* **Task item**
Only the lines with "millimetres" in the entries below belong in the answer; please copy them.

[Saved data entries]
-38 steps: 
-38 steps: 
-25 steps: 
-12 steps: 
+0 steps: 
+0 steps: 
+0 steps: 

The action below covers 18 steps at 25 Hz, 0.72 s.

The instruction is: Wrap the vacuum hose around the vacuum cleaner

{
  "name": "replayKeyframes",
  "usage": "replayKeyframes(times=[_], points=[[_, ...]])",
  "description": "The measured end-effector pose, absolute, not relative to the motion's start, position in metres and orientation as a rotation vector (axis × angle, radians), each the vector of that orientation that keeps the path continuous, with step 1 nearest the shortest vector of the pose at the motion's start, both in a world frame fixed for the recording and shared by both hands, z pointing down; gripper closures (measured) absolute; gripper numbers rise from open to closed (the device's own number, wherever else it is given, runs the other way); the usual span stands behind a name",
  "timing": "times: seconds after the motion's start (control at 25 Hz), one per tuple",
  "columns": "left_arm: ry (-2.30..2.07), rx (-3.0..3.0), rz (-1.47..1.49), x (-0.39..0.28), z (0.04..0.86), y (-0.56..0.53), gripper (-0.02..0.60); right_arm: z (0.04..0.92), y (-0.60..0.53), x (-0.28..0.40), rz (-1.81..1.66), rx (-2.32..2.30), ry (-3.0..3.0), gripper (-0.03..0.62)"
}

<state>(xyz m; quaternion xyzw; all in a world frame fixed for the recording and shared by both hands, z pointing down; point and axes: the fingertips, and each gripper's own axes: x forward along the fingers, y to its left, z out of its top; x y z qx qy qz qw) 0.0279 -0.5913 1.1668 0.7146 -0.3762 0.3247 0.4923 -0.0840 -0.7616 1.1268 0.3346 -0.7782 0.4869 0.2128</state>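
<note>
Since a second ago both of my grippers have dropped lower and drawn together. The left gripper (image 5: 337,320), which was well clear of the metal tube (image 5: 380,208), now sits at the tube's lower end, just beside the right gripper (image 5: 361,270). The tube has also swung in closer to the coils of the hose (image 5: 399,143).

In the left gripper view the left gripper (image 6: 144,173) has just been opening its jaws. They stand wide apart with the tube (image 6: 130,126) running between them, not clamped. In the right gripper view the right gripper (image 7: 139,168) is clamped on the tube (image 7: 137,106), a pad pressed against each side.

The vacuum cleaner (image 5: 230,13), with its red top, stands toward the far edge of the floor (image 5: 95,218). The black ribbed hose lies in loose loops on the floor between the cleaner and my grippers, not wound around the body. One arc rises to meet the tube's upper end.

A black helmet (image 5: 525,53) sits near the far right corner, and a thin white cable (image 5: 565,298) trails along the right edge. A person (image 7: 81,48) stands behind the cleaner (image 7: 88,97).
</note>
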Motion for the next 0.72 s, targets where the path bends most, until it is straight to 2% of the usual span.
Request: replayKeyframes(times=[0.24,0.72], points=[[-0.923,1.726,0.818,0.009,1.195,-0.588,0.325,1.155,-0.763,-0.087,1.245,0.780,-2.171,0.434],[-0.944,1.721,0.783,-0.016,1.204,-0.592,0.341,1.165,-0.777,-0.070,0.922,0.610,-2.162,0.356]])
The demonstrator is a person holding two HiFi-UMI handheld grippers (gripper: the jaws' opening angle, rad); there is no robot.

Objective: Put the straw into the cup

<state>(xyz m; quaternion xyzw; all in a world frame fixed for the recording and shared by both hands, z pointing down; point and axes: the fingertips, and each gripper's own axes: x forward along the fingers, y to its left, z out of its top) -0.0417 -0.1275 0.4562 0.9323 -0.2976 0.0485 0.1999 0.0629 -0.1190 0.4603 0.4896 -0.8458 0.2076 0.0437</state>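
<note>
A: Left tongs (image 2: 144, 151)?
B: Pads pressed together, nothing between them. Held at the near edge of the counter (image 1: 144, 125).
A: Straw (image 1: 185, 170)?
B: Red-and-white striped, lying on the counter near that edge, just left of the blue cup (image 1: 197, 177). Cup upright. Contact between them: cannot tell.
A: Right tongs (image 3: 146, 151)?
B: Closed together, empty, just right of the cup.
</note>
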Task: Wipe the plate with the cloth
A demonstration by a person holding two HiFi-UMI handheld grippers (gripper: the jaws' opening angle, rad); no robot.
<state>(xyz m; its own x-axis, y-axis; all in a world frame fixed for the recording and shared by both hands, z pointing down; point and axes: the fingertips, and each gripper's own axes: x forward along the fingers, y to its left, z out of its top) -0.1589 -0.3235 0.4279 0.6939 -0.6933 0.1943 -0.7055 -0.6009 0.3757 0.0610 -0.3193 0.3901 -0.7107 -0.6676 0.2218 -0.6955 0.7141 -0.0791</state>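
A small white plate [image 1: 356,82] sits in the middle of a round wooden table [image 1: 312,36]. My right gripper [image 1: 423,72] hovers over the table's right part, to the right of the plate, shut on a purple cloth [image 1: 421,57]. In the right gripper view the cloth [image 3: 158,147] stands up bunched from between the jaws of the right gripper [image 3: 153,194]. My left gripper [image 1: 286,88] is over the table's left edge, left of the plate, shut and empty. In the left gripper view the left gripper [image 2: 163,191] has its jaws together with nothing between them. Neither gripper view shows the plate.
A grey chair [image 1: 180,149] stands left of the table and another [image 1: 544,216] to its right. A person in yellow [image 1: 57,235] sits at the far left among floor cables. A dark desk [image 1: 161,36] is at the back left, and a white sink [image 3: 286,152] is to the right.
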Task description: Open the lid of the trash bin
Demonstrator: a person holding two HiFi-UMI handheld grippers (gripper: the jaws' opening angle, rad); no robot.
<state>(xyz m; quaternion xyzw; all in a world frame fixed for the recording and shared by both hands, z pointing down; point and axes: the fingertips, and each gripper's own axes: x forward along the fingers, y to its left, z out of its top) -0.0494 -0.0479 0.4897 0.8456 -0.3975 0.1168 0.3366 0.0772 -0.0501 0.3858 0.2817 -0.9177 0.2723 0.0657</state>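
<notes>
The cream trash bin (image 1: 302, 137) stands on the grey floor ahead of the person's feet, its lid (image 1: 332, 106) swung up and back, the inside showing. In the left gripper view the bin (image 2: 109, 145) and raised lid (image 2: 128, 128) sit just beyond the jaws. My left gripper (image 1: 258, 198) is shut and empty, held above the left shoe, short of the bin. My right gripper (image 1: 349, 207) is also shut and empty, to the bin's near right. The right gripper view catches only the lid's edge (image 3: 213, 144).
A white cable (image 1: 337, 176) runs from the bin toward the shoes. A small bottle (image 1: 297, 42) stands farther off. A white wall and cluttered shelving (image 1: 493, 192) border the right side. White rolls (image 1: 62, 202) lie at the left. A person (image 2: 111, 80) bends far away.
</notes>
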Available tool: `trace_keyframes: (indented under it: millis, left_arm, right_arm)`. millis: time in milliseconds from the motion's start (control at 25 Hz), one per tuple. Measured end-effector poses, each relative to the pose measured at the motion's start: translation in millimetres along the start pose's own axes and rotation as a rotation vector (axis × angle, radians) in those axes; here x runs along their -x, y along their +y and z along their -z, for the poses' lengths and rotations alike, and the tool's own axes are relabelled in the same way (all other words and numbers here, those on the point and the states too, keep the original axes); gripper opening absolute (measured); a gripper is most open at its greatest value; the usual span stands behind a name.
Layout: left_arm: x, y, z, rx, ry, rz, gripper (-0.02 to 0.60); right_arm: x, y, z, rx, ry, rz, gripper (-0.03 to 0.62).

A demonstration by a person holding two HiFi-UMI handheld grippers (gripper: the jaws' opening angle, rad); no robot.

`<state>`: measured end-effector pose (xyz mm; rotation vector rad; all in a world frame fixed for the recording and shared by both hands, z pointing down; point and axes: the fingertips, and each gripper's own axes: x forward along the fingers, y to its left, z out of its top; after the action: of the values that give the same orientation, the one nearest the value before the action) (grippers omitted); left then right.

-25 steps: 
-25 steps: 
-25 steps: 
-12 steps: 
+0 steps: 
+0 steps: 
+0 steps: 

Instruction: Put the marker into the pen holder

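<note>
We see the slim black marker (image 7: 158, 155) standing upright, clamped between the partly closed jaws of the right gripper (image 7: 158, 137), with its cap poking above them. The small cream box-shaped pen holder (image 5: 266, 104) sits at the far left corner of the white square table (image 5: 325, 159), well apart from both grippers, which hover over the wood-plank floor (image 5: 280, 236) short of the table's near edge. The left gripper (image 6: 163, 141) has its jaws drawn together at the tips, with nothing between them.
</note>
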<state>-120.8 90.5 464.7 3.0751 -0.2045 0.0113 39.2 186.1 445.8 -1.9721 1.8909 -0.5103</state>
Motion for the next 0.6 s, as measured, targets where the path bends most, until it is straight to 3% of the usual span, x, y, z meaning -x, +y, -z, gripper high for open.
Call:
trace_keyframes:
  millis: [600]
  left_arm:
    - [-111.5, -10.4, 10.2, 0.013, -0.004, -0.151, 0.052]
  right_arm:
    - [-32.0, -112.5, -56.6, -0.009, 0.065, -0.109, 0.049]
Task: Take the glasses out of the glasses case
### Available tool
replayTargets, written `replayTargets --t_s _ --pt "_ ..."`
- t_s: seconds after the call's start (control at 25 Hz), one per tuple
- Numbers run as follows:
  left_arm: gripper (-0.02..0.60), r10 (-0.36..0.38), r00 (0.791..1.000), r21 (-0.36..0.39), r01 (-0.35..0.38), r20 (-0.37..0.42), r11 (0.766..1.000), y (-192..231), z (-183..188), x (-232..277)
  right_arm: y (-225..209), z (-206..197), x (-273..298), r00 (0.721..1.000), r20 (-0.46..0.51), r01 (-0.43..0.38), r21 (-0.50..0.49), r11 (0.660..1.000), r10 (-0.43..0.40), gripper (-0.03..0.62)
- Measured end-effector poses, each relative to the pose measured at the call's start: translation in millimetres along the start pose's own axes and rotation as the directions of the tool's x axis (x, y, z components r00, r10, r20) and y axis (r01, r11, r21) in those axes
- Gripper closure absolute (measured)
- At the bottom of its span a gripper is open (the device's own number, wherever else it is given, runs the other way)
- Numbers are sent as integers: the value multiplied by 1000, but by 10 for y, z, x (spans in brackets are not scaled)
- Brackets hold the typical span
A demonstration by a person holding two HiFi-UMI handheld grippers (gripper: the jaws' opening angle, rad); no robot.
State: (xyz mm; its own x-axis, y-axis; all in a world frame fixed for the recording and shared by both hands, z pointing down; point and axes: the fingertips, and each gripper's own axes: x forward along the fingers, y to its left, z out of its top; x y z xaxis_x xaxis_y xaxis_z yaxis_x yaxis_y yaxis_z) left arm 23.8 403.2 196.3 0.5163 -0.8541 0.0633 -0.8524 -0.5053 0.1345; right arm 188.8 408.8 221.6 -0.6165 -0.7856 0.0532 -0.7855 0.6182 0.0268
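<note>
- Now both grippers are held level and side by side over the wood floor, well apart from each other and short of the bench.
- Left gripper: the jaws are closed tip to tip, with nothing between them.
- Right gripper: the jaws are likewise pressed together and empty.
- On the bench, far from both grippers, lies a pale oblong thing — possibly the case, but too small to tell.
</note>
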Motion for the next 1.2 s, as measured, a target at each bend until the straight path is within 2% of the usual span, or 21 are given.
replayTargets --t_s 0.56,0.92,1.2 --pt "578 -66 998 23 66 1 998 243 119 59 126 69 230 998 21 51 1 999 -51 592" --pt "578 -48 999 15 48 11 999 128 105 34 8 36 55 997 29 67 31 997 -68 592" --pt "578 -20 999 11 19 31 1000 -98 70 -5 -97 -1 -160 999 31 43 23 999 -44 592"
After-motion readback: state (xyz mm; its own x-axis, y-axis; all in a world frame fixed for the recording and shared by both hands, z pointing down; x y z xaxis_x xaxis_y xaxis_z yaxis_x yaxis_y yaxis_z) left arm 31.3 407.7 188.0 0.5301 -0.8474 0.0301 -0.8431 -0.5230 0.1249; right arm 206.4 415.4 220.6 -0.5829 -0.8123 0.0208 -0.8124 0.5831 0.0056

* **Output of the task**
Available tool: `trace_keyframes: (indented under it: millis, left_arm, right_arm)`. millis: time in milliseconds from the motion's start (control at 25 Hz), one per tuple. Measured end-effector poses, each relative to the pose measured at the motion's start: translation in millimetres along the start pose's own axes and rotation as a rotation vector (axis × angle, radians) in those axes; here x runs along their -x, y along their +y and z along their -z, for the poses' lengths and rotations alike, and the tool's own axes are relabelled in the same way (all other words and numbers here, those on the point and the states too, keep the original axes); gripper opening absolute (measured); a gripper is most open at its greatest value; the usual span stands behind a name.
- Measured end-effector poses, each relative to the pose measured at the call's start: translation in millimetres along the start pose's own axes and rotation as the directions of the tool's x axis (x, y, z components r00, r10, r20) and y axis (r01, r11, r21) in those axes

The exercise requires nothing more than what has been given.